**TO DO**
Give again only those lines from the start of the entries through the line holding "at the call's", leaving them as they are.

**EXCERPTED RECORDS**
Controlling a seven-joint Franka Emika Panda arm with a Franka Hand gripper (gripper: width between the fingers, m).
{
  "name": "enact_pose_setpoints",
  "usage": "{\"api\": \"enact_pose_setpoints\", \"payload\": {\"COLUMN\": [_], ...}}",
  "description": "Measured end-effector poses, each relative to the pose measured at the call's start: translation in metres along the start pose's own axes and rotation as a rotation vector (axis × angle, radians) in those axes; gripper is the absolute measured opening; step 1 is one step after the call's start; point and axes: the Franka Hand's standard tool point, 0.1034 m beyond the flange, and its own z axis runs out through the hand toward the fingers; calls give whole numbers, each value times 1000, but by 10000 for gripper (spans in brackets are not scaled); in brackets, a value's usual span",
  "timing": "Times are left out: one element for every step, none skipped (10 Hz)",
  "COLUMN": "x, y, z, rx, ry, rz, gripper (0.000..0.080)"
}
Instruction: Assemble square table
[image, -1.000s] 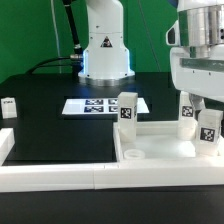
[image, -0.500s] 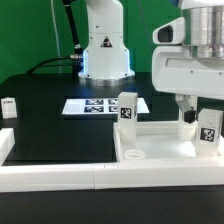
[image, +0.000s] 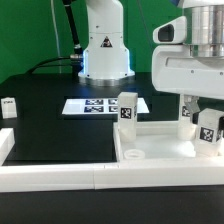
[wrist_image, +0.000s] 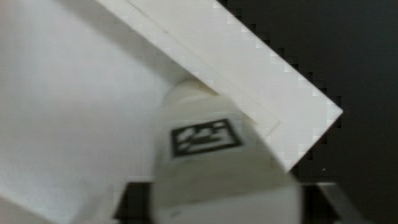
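Note:
The square table top (image: 160, 143) is white with a raised rim and lies at the exterior view's right front. One tagged white leg (image: 127, 108) stands upright at its back left corner. My gripper (image: 204, 114) hangs over the top's right side, shut on another upright tagged leg (image: 208, 132). In the wrist view this leg (wrist_image: 214, 150) fills the gap between my dark fingers (wrist_image: 135, 203), with my gripper (wrist_image: 228, 203) around it above the white top (wrist_image: 80, 110). A loose leg (image: 8, 107) lies far left. Whether the held leg sits in a socket is hidden.
The marker board (image: 100, 105) lies flat mid-table in front of the robot base (image: 105, 50). A long white border wall (image: 55, 168) runs along the front and left of the black table.
My hand has turned about its vertical axis over the right-hand leg and its body now shows further left. The leg's tag has shifted slightly. The other parts have not moved.

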Motion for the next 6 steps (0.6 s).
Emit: {"api": "enact_pose_setpoints", "payload": {"x": [0, 1, 2, 1, 1, 0], "y": [0, 1, 2, 2, 2, 2], "z": [0, 0, 1, 1, 1, 0], "rx": [-1, -2, -2, -3, -4, -10], "ry": [0, 1, 1, -9, -20, -38], "rz": [81, 158, 246, 405, 542, 676], "gripper": [291, 291, 291, 291, 291, 291]}}
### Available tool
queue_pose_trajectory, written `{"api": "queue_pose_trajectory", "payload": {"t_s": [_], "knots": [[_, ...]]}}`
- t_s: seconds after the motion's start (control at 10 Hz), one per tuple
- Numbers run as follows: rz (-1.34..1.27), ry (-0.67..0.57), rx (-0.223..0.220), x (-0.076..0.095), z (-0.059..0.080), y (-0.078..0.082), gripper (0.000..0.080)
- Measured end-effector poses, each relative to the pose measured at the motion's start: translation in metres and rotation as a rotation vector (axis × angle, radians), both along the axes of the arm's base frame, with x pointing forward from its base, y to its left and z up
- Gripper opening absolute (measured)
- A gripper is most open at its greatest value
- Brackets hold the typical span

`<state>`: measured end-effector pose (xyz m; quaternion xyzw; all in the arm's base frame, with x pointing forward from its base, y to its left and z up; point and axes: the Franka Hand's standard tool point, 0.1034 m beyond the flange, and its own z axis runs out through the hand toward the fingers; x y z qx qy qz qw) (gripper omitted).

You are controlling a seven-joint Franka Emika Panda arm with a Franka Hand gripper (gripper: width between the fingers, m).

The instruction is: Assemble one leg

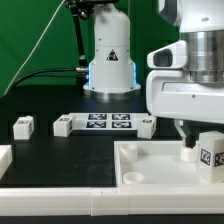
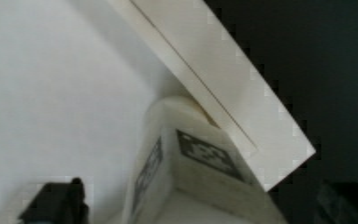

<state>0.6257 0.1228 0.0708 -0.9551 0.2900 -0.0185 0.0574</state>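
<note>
The leg (image 1: pixel 212 150) is a small white block with a tag facing the camera. It stands on the large white tray-like piece (image 1: pixel 150 168), near the exterior view's right edge. My gripper (image 1: pixel 186 134) hangs just above and beside it. In the wrist view the leg (image 2: pixel 202 165) stands between my two dark fingers (image 2: pixel 55 202), with a gap showing on each side. The gripper (image 2: pixel 202 208) is open and holds nothing. The tray's raised rim (image 2: pixel 229 80) runs diagonally past the leg.
Three more legs lie on the black table (image 1: pixel 23 125), (image 1: pixel 62 125), (image 1: pixel 145 124). The marker board (image 1: pixel 108 122) lies between them, in front of the robot base (image 1: pixel 110 60). A white part (image 1: pixel 5 156) sits at the exterior view's left edge. A white bar (image 1: pixel 60 196) runs along the front.
</note>
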Motion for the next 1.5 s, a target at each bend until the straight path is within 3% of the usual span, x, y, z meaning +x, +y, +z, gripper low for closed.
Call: {"api": "queue_pose_trajectory", "payload": {"t_s": [0.6,0.9,1.0,1.1,1.2,1.5], "knots": [[0.706,-0.044,-0.075,0.0022,0.0029,-0.0027,0.0649],[0.828,-0.049,-0.088,0.0032,0.0031,-0.007,0.0621],[0.828,-0.049,-0.088,0.0032,0.0031,-0.0073,0.0451],[0.828,-0.049,-0.088,0.0032,0.0031,-0.0073,0.0451],[0.81,-0.047,-0.086,0.003,0.0029,-0.0073,0.0289],[0.684,-0.038,-0.074,0.0024,0.0025,-0.0052,0.029]]}}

**YOUR RESPONSE**
Controlling a seven-joint Franka Emika Panda arm with a Franka Hand gripper (gripper: width between the fingers, m).
{
  "name": "enact_pose_setpoints",
  "usage": "{\"api\": \"enact_pose_setpoints\", \"payload\": {\"COLUMN\": [_], ...}}",
  "description": "Measured end-effector poses, each relative to the pose measured at the call's start: translation in metres along the start pose's own axes and rotation as a rotation vector (axis × angle, radians) in those axes; gripper is the absolute measured opening; step 1 is one step after the call's start; point and axes: the Franka Hand's standard tool point, 0.1034 m beyond the flange, and its own z axis runs out through the hand toward the fingers; calls give whole numbers, each value times 1000, but by 10000 for gripper (spans in brackets are not scaled); in brackets, a value's usual span",

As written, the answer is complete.